Does anyone actually own yoga?

The tradition of Yoga in India is as a part of religion. They are different sides of the same coin. Yoga in America is decidedly secular. There is even a court ruling explaining how yoga is not religious in America.

At one point there was a campaign to Take Back Yoga aiming to restore yoga to its fundamentals and not the multi-million-dollar business it is here. It didn’t get very far, probably because by the time the campaign was attempted the yoga practitioners in this country numbered in the millions.

But the attempt to somehow take yoga back, as if it had been somehow given away, suggests the idea that someone could actually own yoga. Is that possible?

This is not a new question

The idea that someone might own yoga first happened back in 2011. The problems arose when people other than Indians attempted to copyright asanas, techniques and sequences.

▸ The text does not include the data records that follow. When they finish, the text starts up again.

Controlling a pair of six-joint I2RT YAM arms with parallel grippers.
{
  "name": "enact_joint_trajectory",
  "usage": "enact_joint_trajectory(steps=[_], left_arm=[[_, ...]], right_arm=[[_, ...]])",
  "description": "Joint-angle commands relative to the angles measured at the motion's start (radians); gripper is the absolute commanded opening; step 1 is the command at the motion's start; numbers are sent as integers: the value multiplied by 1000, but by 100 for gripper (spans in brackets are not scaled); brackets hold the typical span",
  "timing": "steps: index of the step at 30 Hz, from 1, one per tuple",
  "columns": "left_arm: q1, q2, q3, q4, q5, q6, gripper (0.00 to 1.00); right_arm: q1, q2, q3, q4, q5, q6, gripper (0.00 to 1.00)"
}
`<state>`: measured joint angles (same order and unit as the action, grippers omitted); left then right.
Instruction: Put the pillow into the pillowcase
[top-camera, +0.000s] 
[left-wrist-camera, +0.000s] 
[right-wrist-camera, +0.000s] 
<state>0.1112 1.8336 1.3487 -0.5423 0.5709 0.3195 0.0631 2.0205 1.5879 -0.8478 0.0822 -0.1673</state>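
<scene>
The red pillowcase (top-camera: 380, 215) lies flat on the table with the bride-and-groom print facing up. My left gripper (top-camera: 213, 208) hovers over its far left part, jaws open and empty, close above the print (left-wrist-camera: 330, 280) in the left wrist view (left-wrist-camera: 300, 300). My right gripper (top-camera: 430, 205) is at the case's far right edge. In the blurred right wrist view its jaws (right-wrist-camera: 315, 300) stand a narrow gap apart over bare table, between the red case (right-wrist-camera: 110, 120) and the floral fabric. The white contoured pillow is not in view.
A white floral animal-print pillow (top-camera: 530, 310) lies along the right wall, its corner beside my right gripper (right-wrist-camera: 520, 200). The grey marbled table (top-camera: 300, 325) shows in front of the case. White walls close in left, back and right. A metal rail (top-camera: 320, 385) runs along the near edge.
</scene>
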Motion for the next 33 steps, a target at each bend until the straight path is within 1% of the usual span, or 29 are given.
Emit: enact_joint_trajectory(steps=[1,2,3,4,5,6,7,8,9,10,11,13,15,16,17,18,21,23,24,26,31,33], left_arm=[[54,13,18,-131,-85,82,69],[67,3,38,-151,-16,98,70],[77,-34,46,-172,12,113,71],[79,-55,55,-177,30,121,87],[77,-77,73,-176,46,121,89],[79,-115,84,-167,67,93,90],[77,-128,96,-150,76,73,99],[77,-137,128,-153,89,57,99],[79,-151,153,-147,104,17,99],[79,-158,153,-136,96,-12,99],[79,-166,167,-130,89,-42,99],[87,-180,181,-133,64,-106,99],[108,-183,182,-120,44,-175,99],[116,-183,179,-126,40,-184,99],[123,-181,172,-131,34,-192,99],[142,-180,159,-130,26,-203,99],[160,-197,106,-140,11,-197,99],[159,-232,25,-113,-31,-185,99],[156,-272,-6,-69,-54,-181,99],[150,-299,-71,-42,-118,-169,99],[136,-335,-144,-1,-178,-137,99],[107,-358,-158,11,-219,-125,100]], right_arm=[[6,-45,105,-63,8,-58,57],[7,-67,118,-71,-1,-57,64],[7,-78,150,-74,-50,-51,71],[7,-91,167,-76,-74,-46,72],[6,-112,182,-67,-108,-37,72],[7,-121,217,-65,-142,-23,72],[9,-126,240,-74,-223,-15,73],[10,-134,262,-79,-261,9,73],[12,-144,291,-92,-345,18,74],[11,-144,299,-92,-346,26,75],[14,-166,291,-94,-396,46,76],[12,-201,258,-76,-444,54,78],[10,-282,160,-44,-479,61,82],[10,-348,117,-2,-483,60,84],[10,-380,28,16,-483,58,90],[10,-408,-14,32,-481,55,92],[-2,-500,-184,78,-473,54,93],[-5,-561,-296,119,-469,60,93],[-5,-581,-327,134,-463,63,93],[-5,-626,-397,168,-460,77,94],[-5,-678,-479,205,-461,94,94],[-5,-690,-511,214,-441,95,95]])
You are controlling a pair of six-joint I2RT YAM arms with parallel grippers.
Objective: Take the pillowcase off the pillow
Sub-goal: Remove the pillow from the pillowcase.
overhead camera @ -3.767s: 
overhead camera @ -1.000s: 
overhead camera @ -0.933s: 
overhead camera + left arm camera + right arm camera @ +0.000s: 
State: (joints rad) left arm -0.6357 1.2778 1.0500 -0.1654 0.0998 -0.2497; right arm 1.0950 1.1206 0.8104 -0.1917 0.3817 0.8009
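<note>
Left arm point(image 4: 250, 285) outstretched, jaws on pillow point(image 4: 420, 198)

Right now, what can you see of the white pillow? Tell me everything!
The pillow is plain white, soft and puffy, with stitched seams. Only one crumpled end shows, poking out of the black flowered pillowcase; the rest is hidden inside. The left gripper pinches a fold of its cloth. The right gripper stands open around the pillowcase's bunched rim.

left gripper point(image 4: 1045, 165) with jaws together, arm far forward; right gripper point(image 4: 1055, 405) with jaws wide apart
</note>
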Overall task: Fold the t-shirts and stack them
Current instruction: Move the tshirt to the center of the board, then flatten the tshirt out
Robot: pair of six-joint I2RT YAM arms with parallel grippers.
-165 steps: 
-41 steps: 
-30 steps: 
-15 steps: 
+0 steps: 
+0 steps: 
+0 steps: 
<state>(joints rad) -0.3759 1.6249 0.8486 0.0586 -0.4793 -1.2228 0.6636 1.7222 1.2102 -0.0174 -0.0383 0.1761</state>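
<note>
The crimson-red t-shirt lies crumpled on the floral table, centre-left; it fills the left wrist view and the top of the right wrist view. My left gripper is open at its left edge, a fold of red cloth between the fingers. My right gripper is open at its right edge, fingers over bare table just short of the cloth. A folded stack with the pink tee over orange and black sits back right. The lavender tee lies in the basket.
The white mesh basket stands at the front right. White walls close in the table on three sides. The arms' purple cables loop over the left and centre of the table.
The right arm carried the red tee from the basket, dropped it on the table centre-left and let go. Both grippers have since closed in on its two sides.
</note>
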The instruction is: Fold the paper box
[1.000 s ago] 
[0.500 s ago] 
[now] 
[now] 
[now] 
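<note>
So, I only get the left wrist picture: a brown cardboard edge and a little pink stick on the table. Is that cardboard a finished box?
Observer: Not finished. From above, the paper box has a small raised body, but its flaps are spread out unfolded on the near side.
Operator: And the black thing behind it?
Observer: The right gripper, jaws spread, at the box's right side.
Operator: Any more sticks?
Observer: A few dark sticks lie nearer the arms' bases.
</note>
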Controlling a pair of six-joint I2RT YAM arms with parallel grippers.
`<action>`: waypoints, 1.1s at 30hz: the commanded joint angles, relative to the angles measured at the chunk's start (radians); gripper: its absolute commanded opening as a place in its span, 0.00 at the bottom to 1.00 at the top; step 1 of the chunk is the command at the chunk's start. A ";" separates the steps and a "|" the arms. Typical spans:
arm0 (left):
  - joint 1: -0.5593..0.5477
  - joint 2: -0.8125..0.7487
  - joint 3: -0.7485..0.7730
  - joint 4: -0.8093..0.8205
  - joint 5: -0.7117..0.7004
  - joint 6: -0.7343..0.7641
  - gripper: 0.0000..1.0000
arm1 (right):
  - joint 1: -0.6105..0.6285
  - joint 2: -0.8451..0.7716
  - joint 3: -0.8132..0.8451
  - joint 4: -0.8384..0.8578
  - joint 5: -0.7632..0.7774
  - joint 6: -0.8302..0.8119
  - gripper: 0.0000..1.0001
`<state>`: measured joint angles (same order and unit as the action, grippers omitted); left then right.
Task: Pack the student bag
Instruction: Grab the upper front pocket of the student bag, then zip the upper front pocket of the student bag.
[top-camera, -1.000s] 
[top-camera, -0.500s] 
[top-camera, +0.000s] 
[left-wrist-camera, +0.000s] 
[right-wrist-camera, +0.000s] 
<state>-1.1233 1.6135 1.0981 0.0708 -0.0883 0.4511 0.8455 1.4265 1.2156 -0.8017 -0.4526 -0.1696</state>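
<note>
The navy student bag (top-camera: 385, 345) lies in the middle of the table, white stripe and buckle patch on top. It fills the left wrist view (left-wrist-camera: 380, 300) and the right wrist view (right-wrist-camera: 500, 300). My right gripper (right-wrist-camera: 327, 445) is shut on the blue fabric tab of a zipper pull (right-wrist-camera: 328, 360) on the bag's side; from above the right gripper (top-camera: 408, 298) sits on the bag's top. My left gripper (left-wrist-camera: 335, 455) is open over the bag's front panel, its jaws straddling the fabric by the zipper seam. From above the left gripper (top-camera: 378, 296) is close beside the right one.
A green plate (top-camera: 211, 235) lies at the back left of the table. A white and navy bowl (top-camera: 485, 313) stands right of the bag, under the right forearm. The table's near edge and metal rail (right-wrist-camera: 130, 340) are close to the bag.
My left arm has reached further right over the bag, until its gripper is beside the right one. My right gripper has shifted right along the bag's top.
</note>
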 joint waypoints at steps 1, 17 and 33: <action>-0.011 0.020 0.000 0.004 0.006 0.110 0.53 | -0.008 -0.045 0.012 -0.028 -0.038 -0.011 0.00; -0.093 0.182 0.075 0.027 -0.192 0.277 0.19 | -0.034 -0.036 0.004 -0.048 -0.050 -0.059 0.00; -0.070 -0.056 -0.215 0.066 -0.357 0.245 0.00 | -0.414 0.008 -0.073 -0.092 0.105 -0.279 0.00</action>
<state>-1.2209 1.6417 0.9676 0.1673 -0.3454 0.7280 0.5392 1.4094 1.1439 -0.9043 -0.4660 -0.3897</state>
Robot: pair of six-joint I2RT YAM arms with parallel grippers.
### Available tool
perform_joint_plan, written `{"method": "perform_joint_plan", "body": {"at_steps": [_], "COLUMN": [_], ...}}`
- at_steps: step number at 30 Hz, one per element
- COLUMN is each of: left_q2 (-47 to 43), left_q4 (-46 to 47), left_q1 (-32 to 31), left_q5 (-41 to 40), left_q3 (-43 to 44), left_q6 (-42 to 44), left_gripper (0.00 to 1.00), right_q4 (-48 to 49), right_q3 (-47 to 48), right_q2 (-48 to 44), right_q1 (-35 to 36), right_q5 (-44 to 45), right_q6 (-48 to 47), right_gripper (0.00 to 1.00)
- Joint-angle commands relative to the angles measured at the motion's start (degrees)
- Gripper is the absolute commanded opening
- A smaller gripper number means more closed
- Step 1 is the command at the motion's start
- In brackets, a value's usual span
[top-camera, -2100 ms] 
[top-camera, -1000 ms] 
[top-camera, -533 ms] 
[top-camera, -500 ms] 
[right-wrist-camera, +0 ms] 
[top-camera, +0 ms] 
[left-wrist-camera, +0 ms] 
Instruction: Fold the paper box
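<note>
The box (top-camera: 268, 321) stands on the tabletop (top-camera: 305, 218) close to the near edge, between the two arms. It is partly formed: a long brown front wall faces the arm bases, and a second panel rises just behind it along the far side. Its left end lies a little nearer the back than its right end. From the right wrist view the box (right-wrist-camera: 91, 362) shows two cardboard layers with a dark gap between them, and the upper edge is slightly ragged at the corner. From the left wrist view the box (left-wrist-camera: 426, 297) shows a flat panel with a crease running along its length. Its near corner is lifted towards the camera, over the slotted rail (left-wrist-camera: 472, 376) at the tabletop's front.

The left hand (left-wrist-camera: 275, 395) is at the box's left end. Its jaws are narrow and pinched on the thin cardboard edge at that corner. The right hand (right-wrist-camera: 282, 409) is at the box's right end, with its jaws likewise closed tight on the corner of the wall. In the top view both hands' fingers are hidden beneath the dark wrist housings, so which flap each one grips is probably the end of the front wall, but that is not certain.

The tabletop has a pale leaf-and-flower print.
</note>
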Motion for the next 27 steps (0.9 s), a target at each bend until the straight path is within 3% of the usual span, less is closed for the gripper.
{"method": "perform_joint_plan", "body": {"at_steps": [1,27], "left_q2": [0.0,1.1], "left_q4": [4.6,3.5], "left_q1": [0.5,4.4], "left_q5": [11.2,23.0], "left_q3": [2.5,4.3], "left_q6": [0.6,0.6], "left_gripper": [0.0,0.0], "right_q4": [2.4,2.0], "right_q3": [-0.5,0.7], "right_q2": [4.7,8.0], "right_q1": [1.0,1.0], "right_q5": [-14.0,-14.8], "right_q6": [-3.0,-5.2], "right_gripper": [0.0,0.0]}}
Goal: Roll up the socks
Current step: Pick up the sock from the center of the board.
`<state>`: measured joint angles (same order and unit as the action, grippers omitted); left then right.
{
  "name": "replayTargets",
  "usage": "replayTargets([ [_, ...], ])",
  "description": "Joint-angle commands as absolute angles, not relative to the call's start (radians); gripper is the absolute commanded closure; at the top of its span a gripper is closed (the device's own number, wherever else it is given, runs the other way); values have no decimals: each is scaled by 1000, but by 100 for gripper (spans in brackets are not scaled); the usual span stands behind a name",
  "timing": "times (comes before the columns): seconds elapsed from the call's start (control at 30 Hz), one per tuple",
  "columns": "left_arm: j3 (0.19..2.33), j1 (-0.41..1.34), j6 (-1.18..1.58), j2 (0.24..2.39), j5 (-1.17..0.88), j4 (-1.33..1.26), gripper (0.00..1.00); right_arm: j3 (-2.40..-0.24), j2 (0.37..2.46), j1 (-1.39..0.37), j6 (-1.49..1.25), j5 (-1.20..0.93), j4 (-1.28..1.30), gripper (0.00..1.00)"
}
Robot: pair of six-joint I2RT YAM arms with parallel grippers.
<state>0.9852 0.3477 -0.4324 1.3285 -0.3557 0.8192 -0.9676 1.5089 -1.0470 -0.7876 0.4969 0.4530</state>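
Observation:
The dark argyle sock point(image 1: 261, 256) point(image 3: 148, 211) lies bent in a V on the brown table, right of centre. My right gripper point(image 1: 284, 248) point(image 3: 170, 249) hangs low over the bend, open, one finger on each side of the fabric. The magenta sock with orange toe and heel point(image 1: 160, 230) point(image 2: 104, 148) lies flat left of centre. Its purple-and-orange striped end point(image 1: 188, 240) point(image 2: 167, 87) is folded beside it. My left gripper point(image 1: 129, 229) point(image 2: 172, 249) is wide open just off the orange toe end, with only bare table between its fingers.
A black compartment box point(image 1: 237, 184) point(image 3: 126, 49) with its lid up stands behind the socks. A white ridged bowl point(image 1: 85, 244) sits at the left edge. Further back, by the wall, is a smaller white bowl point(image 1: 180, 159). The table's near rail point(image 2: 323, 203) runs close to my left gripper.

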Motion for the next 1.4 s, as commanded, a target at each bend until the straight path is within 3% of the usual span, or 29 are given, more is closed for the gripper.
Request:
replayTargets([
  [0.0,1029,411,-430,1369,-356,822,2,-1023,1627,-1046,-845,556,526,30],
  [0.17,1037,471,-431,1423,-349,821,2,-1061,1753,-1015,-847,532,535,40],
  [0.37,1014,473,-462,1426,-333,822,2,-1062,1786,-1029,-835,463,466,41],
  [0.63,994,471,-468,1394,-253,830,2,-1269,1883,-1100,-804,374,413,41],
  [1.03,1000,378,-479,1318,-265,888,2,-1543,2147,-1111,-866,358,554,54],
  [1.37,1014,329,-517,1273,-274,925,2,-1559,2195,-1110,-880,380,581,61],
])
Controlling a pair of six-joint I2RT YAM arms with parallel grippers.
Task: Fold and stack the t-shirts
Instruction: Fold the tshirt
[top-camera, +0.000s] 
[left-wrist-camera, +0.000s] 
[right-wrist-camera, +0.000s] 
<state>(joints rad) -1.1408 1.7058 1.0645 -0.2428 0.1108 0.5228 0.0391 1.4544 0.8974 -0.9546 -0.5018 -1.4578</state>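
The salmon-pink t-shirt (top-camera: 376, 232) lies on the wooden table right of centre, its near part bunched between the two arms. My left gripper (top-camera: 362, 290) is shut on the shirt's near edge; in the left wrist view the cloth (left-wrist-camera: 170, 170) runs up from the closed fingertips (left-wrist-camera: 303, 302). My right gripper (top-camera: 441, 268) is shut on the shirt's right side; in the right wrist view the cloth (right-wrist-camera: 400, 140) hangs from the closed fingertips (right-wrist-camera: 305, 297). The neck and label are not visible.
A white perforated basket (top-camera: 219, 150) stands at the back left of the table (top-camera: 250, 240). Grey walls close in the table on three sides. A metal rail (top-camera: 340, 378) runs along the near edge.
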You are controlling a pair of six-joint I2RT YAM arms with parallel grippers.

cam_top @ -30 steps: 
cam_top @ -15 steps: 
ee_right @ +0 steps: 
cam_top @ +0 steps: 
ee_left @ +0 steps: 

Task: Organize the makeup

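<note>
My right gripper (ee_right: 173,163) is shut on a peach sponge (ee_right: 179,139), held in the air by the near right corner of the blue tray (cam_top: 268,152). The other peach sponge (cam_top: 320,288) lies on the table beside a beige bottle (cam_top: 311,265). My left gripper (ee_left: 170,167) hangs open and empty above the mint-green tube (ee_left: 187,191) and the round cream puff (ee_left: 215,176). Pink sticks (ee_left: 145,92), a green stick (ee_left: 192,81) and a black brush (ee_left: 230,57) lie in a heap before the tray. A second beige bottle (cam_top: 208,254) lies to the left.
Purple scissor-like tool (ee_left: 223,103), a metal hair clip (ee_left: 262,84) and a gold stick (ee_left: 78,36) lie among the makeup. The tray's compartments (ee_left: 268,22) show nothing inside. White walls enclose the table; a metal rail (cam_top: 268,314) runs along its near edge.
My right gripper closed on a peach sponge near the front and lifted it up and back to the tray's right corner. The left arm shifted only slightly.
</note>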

Many Indians including B.K.S. Iyengar and the teachers at the Kaivalyadhama Ashram were vociferous in their objection to the possibility. The rationale being that yoga is an ancient and traditional practice and cannot belong to any one person or group.

New Developments

Since that initial external gambit, India has taken steps to protect what can and cannot be called yoga. The first step was the appointment of a Minister of Yoga. The goal of the government is to have yoga recognized first and foremost as a practice which is essentially Indian grounded in the Hindu tradition and anything that is other to that will be not yoga by definition.

The parallel is Champagne

Years ago, the French were able to do this exactly by getting an international declaration, based on a court case, that Champagne is only produced in the area of France to the northeast of Paris. Any other fizzy wine made anywhere else is not Champagne. The difficulty is France recognizes this but if other countries decide not to, there’s very little France can do about it.  California produces Champagne by the gallon. There are roquefort and mozzarella cheeses produced in the US too, and the European Union can only grumble, and it does.

India is facing the same challenge

Even if India could create a geographic indication, a legal device which establishes the essential Indian-ness of yoga, it will probably be unable to enforce it. It is much more difficult though to create a geographical indication over something that you cannot hold like you can a grape or a lump of cheese.

Enterprising westerners have already created variations on the theme of yoga, and so it is already difficult to insist that today a practice has to have started in India. Ironically hot yoga, though initiated by an Indian, was started in Japan. Where would that fall?

The issue comes down to money. In the west, yoga is worth billions, considerably more than it is in India. It is possible to imagine the Indian government attempting to get a slice of it.